EIGENTLICH ARBEITE ICH IMMER UND NIE
Kristian Dittmann produziert Seegraskissen an der Ostsee und lebt das gute Leben. (Foto: Michael Kohls)
uturzwei.org
Stimmen die Jahreszeit und dazu die Wind- und Wellenrichtung, steht Kristian Dittmann gegen vier Uhr morgens auf, um vor dem Reinigungstrupp der Gemeinde am Strand bei Eckernförde zu sein. Dann ist er der einzige Mensch weit und breit. »Ich habe den schönsten Arbeitsplatz, den man sich vorstellen kann«, denkt er sich, spießt mit der Forke das vom Meer Angeschwemmte auf und schiebt die Schubkarre weiter. Was für die Kommunen lästiger »Müll« ist, weil es das Bild der weißen, langen Traumstrände stört und weil sich Touristen davor ekeln, ist für Dittmann, 53, eine wertvolle Ressource: Treibsel. Das ist alles, was das Meer ausspuckt und an Land spült: neben Algen, Blasentang, Federn, Schilf, Holzteilchen und kleinem Getier, wie Krebsen oder Schnecken, auch Seegras. Auf Letzteres hat es Dittmann abgesehen, denn er macht daraus Kissen. Seine »Ernte« landet auf einem Laster, einem Mercedes-Benz 609 mit vier Meter Ladefläche, und wird nach Kappeln an der Schlei gefahren. Ist es ein gutes Jahr, kommen auf diese Weise dreißig Kubikmeter Seegras zusammen, ist es ein schlechtes nur zehn Kubikmeter.

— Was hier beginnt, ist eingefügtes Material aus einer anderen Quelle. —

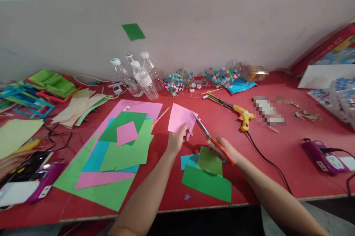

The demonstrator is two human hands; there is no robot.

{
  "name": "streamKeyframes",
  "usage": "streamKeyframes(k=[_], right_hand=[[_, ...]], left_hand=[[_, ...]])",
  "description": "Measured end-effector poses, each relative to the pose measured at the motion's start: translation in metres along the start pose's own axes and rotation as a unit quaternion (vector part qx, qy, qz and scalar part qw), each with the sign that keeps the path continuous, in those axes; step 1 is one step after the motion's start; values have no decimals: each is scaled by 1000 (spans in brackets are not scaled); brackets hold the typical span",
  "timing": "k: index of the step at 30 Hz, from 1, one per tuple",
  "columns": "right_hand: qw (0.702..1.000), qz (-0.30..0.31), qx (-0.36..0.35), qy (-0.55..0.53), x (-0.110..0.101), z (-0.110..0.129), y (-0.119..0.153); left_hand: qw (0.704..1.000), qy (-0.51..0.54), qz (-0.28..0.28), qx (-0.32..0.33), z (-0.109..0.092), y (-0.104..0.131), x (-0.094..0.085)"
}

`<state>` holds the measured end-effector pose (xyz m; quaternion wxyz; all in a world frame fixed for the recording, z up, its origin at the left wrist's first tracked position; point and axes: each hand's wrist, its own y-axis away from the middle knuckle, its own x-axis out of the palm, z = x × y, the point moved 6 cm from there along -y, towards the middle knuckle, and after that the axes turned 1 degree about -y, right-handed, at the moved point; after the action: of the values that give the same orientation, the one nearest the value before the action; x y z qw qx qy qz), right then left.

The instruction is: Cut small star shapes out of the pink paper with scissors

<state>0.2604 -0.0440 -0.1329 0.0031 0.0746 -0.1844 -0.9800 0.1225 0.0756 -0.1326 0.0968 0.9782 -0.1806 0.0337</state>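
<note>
My left hand pinches the lower edge of a pink sheet of paper, lifted a little over the red table. In my right hand are scissors with red handles. Their blades point up and left, and the tip meets the right part of the pink sheet. Whether the blades are apart is too fine to make out. Under my right hand lie several cut papers: an olive-green piece, a blue piece and a dark green piece.
Stacked coloured sheets cover the table at left. Clear plastic bottles and star decorations stand along the wall. To the right lie a yellow glue gun with its cord and a purple power strip. Another person's hand is at far left.
</note>
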Motion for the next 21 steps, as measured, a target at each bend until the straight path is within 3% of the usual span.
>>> streamKeyframes(k=[21], right_hand=[[1000,-10,-2,-4,-1,-2,-5]], left_hand=[[1000,13,-14,11,1,-3,-5]])
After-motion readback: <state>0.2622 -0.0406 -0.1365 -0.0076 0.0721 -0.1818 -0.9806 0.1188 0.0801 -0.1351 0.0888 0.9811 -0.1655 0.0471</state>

In Kappeln, am sogenannten Schlei-Ostseefjord, bezog Dittmann 2018 einen ehemaligen Kuhstall, den er aus einem Dornröschenschlaf aufweckte und dessen bauliche Substanz er nun erhält. Nach acht provisorischen Standorten, an denen er seit 2013 für seine Seegraskissenproduktion experimentierte, ist dieses tausend Quadratmeter große Gebäude nun der Ort seiner »Strand-Manufaktur«.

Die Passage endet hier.